Your instructions: All of the data below should be returned exactly.
··· Source material
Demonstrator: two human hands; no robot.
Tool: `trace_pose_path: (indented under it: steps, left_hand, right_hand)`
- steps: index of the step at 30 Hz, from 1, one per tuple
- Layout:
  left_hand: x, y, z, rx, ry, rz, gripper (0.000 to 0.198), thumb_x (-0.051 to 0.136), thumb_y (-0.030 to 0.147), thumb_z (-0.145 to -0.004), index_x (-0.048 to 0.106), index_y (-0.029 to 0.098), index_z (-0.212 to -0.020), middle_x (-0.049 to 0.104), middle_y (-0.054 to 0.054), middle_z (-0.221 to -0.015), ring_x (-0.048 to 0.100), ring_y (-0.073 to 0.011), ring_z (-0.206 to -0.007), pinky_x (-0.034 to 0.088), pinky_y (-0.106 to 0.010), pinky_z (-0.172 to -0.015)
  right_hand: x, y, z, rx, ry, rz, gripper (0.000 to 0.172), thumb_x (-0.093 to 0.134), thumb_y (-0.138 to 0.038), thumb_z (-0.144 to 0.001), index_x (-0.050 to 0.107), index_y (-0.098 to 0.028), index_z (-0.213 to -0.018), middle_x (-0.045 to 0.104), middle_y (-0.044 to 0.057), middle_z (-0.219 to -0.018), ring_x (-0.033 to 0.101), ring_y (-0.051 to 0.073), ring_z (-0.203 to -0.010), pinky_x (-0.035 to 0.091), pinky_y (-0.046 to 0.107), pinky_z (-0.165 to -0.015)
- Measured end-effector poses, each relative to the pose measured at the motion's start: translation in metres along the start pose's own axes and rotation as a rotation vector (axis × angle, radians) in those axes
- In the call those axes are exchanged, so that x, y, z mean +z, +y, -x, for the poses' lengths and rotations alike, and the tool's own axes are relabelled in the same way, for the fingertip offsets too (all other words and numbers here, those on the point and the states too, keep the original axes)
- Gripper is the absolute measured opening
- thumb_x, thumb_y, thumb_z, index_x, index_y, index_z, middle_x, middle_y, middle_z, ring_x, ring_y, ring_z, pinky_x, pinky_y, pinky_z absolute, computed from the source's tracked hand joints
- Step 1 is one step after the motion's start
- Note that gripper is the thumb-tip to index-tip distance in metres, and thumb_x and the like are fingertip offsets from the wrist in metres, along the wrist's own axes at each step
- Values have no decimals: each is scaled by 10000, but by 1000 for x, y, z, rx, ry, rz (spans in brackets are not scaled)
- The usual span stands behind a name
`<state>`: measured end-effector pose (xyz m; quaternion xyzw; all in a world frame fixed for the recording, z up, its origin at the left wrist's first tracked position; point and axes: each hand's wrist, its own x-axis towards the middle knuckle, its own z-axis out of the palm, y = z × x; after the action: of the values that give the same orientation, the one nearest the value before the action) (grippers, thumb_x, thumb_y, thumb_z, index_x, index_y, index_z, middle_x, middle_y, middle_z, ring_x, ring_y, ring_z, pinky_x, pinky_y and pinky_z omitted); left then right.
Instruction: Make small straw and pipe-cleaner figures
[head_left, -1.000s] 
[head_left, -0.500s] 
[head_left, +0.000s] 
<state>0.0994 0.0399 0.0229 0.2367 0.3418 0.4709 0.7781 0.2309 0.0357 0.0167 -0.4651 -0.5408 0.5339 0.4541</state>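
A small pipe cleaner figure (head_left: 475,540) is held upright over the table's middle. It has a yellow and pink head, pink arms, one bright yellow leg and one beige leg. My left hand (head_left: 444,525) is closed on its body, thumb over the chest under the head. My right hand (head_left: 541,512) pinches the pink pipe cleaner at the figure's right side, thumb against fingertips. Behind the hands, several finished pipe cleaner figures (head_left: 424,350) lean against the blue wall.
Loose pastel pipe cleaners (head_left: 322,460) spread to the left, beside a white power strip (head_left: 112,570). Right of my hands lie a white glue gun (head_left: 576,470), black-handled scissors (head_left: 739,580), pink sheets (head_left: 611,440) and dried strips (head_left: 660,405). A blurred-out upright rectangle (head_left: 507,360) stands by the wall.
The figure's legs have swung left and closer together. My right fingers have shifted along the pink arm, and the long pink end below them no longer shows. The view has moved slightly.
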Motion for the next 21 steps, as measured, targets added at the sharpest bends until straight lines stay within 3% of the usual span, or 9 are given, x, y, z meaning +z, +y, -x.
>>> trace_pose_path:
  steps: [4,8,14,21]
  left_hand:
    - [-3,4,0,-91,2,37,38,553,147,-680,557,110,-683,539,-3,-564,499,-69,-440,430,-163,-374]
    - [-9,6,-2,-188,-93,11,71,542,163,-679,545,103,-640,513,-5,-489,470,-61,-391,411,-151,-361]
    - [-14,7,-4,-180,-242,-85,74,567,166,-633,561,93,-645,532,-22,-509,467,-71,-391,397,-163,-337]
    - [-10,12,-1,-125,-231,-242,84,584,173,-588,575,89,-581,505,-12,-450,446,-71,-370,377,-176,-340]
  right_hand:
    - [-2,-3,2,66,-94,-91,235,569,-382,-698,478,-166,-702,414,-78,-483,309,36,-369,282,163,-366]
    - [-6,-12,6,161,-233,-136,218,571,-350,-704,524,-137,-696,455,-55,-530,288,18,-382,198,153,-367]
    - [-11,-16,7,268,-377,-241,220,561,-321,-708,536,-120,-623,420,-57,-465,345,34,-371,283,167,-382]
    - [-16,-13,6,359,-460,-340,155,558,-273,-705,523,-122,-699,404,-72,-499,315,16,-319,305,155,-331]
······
Exercise response:
Demonstrator: two human hands; no robot.
Tool: `trace_pose_path: (indented under it: steps, left_hand, right_hand)`
- steps: index of the step at 30 Hz, from 1, one per tuple
- Layout:
  left_hand: x, y, z, rx, ry, rz, gripper (0.000 to 0.198), thumb_x (-0.051 to 0.136), thumb_y (-0.030 to 0.147), thumb_z (-0.145 to -0.004), index_x (-0.048 to 0.106), index_y (-0.029 to 0.098), index_z (-0.212 to -0.020), middle_x (-0.049 to 0.104), middle_y (-0.054 to 0.054), middle_z (-0.221 to -0.015), ring_x (-0.048 to 0.100), ring_y (-0.073 to 0.011), ring_z (-0.206 to -0.007), pinky_x (-0.034 to 0.088), pinky_y (-0.106 to 0.010), pinky_z (-0.172 to -0.015)
  right_hand: x, y, z, rx, ry, rz, gripper (0.000 to 0.172), thumb_x (-0.093 to 0.134), thumb_y (-0.138 to 0.038), thumb_z (-0.144 to 0.001), index_x (-0.050 to 0.107), index_y (-0.098 to 0.028), index_z (-0.213 to -0.018), middle_x (-0.045 to 0.104), middle_y (-0.044 to 0.057), middle_z (-0.219 to -0.018), ring_x (-0.033 to 0.101), ring_y (-0.051 to 0.073), ring_z (-0.203 to -0.010), pinky_x (-0.035 to 0.091), pinky_y (-0.046 to 0.107), pinky_z (-0.165 to -0.015)
- Measured end-effector poses, each relative to the pose measured at the motion's start: translation in metres along the start pose's own axes and rotation as a rotation vector (axis × angle, radians) in those axes
- In the call those axes are exchanged, so that x, y, z mean +z, +y, -x, for the poses' lengths and rotations alike, and the tool's own axes are relabelled in the same way, for the fingertip offsets too (all other words and numbers here, those on the point and the states too, keep the original axes)
- Gripper is the absolute measured opening
- thumb_x, thumb_y, thumb_z, index_x, index_y, index_z, middle_x, middle_y, middle_z, ring_x, ring_y, ring_z, pinky_x, pinky_y, pinky_z absolute, computed from the source's tracked hand joints
- Step 1 is one step after the motion's start
- Note that gripper is the thumb-tip to index-tip distance in metres, and thumb_x and the like are fingertip offsets from the wrist in metres, along the wrist's own axes at each step
- Values have no decimals: each is scaled by 10000, but by 1000 for x, y, z, rx, ry, rz (spans in brackets are not scaled)
- The usual span stands behind a name
`<state>`: measured end-effector pose (xyz m; quaternion xyzw; all in a world frame fixed for the recording, z up, its origin at the left wrist's first tracked position; point and axes: each hand's wrist, its own x-axis towards the middle knuckle, its own z-axis out of the palm, y = z × x; after the action: of the values that give the same orientation, the one nearest the value before the action) (grippers, thumb_x, thumb_y, thumb_z, index_x, index_y, index_z, middle_x, middle_y, middle_z, ring_x, ring_y, ring_z, pinky_x, pinky_y and pinky_z omitted); left then right.
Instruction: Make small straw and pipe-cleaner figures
[head_left, -1.000s] 
[head_left, -0.500s] 
[head_left, +0.000s] 
<state>0.0994 0.0399 0.0229 0.2367 0.3418 0.4709 0.7781 0.2309 0.0357 0.0167 -0.4651 -0.5408 0.5339 0.4541</state>
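A small pipe cleaner figure (head_left: 475,540) is held upright over the table's middle. It has a yellow and pink head, pink arms, one bright yellow leg and one beige leg. My left hand (head_left: 444,525) is closed on its body, thumb over the chest under the head. My right hand (head_left: 541,512) pinches the pink pipe cleaner at the figure's right side, thumb against fingertips. Behind the hands, several finished pipe cleaner figures (head_left: 424,350) lean against the blue wall.
Loose pastel pipe cleaners (head_left: 322,460) spread to the left, beside a white power strip (head_left: 112,570). Right of my hands lie a white glue gun (head_left: 576,470), black-handled scissors (head_left: 739,580), pink sheets (head_left: 611,440) and dried strips (head_left: 660,405). A blurred-out upright rectangle (head_left: 507,360) stands by the wall.
The figure's legs have swung left and closer together. My right fingers have shifted along the pink arm, and the long pink end below them no longer shows. The view has moved slightly.
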Motion for the next 21 steps, as measured, targets added at the sharpest bends until straight lines stay within 3% of the usual span, or 9 are given, x, y, z meaning +z, +y, -x.
>>> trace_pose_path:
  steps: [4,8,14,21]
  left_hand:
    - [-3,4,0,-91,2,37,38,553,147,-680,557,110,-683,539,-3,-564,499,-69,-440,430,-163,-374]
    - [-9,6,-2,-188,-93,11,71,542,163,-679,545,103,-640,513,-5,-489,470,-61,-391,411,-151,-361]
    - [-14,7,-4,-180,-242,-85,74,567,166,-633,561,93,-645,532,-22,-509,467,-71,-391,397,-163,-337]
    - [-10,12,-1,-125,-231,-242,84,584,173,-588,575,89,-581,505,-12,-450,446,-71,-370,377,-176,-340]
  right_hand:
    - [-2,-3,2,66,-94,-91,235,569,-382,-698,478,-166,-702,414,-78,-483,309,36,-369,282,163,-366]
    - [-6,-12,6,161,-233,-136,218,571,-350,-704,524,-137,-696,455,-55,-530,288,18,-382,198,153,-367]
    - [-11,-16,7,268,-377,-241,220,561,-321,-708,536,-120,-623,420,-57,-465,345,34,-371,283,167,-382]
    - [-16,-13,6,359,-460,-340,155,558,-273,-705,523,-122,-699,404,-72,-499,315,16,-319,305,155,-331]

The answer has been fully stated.